→ Task to complete
How do the lines below between the ones holding "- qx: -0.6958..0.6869" and "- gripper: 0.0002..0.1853", inclusive, read? Give them again exactly, with no other lines.

*** Input data

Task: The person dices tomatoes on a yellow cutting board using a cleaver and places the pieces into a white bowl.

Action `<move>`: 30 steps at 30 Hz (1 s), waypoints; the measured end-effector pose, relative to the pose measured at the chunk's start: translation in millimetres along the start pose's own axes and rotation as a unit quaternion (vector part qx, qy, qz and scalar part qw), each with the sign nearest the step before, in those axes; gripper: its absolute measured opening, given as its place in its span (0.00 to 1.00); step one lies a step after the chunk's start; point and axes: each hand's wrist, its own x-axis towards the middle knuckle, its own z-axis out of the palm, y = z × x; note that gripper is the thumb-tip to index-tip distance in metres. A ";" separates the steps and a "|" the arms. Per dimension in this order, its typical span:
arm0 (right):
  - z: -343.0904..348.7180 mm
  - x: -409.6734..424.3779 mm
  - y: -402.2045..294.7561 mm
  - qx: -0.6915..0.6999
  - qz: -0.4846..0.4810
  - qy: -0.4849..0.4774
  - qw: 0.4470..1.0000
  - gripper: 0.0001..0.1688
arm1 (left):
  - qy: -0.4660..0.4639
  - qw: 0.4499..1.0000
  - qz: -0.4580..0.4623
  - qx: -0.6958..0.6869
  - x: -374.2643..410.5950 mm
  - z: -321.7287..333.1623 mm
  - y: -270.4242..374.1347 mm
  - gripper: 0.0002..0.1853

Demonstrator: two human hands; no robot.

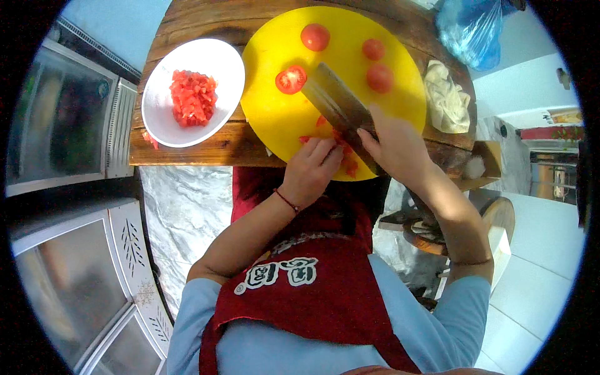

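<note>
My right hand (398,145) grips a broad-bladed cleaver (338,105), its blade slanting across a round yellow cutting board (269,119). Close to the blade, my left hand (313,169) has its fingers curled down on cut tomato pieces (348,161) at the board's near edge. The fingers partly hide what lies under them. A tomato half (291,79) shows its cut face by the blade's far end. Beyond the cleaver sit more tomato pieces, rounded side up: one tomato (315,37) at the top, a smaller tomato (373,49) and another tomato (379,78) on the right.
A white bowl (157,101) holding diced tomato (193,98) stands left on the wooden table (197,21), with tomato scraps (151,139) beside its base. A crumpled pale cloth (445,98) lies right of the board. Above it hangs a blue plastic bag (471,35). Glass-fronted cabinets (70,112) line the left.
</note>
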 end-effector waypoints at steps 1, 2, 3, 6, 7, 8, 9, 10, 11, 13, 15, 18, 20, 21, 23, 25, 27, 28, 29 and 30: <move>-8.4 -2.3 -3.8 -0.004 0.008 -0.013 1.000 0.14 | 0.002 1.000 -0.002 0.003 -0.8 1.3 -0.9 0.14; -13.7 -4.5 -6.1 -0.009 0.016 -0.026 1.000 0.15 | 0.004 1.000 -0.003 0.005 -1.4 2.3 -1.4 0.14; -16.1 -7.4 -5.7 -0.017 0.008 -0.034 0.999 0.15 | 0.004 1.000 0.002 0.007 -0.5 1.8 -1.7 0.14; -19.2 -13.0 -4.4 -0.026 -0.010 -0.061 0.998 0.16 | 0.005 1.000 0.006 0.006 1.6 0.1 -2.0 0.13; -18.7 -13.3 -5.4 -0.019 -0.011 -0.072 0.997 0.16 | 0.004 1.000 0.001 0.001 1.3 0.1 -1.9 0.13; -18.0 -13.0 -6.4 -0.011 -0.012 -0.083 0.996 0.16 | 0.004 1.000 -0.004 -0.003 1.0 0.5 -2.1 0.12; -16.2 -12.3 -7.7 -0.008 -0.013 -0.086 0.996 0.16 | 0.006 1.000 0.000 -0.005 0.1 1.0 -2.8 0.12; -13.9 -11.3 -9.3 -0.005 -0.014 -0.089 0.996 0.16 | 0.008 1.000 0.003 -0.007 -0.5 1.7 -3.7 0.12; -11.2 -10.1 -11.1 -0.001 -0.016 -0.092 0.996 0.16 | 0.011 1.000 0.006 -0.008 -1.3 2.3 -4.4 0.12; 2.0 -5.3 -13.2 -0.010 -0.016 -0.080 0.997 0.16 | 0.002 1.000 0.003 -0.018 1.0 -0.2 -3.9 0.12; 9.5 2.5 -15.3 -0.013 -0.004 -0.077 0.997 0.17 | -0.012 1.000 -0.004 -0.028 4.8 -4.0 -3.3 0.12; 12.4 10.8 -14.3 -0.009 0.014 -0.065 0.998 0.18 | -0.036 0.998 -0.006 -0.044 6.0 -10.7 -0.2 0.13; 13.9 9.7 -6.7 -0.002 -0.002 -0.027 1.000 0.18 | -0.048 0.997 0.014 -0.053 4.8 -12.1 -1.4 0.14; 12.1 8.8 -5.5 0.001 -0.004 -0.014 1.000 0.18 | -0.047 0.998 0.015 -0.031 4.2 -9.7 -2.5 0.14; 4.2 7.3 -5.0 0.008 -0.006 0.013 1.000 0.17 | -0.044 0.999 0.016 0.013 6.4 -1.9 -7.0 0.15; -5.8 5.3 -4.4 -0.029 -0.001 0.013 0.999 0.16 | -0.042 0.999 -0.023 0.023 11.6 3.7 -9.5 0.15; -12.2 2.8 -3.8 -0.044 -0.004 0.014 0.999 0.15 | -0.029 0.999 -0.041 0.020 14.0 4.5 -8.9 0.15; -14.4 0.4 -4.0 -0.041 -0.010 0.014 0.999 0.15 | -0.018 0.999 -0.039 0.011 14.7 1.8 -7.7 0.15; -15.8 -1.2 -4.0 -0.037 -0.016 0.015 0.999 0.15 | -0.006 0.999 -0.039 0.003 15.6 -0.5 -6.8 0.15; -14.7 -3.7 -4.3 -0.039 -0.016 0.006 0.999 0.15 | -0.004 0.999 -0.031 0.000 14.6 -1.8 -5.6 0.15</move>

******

→ Answer to this problem
  - qx: -0.6958..0.6869
  - x: -374.2643..410.5950 mm
  - z: -321.7287..333.1623 mm
  - y: -270.4242..374.1347 mm
  - gripper: 0.0002..0.1853

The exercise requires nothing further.